Population (2018 Estimate)
- • Total: 10,000+
- Time zone: UTC+3 (EAT)

= Kadama =

Kadama is a town in Kibuku District, in the Eastern Region of Uganda.

==Location==
The town lies along the 107 km Iganga–Tirinyi–Kamonkoli–Mbale Road, approximately 40 km, southwest of Mbale, the largest city in the Eastern Region of Uganda. This is about 68 km, by road north-east of Iganga. The coordinates of Kadama are 01°01'00.0"N, 33°52'49.0"E (Latitude:1.016667; Longitude:33.880278). The town lies at an average elevation of 1112 m above sea level.

==Overview==
Kadama is a rapidly expending urban center, attracting new people from within and from without Kibuku District. Kadama Health Centre IV, Provides free public health services.
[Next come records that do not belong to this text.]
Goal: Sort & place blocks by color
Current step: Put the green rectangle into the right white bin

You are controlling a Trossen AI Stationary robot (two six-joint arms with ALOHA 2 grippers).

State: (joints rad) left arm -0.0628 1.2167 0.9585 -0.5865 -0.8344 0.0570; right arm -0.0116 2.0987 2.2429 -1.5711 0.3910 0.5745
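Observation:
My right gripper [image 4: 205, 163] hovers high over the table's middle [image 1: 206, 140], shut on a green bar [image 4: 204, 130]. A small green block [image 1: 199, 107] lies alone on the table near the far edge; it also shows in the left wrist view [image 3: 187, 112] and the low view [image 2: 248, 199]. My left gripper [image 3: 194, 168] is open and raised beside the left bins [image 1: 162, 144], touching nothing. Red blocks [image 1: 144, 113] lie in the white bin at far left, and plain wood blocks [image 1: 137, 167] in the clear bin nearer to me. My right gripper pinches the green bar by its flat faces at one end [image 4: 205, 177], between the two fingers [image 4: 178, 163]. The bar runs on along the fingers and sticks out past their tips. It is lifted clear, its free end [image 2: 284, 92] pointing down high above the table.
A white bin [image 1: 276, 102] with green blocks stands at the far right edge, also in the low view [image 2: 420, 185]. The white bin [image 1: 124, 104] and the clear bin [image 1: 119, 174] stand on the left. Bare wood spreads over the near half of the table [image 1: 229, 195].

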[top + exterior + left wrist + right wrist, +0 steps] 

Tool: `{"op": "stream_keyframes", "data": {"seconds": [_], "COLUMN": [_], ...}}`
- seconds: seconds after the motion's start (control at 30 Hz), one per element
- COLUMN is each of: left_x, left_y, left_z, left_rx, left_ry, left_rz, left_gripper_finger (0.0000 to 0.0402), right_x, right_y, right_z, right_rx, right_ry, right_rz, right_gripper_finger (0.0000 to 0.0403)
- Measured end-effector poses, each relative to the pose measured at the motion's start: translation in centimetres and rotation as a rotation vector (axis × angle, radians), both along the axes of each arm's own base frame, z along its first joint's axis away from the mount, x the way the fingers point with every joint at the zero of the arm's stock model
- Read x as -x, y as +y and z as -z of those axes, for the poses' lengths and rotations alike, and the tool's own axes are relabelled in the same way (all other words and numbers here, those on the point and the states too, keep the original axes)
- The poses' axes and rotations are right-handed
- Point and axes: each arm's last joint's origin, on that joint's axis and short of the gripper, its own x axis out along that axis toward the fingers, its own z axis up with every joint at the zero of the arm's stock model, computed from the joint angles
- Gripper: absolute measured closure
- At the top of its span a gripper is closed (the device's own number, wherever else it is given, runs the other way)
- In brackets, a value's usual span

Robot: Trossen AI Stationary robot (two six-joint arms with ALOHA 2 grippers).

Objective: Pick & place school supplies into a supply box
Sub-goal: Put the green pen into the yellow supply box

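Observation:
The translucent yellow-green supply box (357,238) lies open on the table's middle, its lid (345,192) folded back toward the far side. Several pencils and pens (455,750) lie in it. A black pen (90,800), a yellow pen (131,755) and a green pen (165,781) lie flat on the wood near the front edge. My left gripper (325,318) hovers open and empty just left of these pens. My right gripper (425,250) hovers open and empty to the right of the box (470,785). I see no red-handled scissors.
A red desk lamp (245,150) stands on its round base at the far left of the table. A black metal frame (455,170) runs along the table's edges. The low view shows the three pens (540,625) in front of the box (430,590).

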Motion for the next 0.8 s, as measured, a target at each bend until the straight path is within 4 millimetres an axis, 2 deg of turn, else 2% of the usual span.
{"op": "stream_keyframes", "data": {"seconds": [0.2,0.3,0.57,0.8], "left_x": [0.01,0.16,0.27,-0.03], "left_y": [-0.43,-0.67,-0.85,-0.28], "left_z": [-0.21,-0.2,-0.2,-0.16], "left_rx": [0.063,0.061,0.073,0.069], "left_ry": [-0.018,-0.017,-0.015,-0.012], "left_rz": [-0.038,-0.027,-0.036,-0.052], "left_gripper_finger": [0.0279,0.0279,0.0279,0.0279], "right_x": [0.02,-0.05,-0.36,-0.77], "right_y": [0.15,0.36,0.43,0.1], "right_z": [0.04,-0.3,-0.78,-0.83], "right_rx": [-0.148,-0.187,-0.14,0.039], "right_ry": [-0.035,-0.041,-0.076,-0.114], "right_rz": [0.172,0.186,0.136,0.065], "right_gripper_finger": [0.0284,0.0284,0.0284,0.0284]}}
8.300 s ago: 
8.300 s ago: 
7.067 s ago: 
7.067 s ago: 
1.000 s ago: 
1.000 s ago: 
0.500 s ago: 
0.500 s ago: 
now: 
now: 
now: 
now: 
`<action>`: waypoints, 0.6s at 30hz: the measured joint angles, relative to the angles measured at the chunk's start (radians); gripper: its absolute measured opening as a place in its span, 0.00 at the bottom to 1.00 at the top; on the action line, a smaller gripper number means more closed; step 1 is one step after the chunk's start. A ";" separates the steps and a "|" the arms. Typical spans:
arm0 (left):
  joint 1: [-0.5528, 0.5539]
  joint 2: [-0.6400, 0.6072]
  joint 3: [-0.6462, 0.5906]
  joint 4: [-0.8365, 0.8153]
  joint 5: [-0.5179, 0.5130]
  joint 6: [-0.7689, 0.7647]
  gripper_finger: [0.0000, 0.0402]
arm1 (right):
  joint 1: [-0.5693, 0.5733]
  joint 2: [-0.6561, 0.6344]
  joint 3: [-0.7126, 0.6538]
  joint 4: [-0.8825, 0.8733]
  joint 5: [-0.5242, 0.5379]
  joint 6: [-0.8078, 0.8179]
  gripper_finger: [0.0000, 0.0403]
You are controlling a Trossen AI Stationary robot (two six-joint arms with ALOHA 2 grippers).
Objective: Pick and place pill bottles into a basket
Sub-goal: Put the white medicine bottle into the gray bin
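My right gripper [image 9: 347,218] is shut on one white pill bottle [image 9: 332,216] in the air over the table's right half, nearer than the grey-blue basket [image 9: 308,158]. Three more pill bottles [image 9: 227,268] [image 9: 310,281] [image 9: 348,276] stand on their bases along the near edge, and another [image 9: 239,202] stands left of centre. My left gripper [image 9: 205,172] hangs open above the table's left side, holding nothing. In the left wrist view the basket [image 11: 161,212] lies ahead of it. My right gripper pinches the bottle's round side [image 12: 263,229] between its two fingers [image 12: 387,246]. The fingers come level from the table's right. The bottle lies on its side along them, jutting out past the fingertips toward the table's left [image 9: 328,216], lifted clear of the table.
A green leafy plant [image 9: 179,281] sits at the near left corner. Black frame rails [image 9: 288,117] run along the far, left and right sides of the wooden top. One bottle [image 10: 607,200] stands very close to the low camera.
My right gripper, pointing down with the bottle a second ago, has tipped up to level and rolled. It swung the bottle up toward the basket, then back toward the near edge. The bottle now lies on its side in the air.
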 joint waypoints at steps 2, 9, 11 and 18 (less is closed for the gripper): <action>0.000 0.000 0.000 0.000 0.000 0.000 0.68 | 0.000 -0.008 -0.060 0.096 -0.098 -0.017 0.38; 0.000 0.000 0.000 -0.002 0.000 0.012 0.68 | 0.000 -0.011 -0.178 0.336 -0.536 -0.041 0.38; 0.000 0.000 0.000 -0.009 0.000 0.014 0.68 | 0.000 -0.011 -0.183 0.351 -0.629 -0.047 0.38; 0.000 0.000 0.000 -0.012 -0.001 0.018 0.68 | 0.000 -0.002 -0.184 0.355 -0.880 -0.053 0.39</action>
Despite the presence of national grid electricity, the absence of piped water, lack of garbage collection services and the presence of noise pollution, on account of an inordinate number of bars and night clubs, pose public health challenges.

==Population==
In 2018, the population of Kadama Municipality was estimated in excess of 10,000 people.